(About this exercise):
Every line that appears in the listing is to be set down verbatim.

+++

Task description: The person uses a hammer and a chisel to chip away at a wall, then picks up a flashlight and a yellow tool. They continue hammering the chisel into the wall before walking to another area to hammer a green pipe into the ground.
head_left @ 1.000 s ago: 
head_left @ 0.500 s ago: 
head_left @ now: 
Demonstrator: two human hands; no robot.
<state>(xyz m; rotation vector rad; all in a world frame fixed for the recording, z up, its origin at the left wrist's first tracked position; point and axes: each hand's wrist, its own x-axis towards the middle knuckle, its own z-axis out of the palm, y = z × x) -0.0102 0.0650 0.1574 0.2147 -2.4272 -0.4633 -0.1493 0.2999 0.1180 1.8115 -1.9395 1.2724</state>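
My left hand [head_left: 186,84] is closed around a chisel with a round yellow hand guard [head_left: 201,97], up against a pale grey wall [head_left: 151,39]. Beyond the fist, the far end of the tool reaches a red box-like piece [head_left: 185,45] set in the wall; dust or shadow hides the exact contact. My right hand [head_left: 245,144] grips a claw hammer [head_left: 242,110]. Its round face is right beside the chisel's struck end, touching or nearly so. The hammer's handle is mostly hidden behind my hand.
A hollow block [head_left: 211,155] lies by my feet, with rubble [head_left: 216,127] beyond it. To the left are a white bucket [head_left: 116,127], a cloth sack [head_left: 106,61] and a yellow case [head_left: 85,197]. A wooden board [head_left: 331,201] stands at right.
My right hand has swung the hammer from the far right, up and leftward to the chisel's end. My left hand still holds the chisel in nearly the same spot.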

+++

(Solved exercise):
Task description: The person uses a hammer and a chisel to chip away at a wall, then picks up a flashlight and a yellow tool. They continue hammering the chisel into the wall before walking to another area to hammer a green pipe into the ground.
head_left @ 1.000 s ago: 
head_left @ 0.500 s ago: 
head_left @ now: 
Demonstrator: two human hands; no robot.
<state>(xyz m; rotation vector rad; all in a world frame fixed for the recording, z up, its origin at the left wrist's first tracked position; point and axes: each hand's wrist, its own x-axis towards the middle knuckle, its own z-axis out of the palm, y = z × x) -0.0102 0.0650 0.1574 0.2147 -2.4272 -0.4633 -0.1493 0.2999 0.1180 1.8115 -1.9395 1.2724</state>
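My left hand [head_left: 186,84] is closed around a chisel with a round yellow hand guard [head_left: 201,97], up against a pale grey wall [head_left: 151,39]. Beyond the fist, the far end of the tool reaches a red box-like piece [head_left: 185,45] set in the wall; dust or shadow hides the exact contact. My right hand [head_left: 245,144] grips a claw hammer [head_left: 242,110]. Its round face is right beside the chisel's struck end, touching or nearly so. The hammer's handle is mostly hidden behind my hand.
A hollow block [head_left: 211,155] lies by my feet, with rubble [head_left: 216,127] beyond it. To the left are a white bucket [head_left: 116,127], a cloth sack [head_left: 106,61] and a yellow case [head_left: 85,197]. A wooden board [head_left: 331,201] stands at right.
My right hand has swung the hammer from the far right, up and leftward to the chisel's end. My left hand still holds the chisel in nearly the same spot.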

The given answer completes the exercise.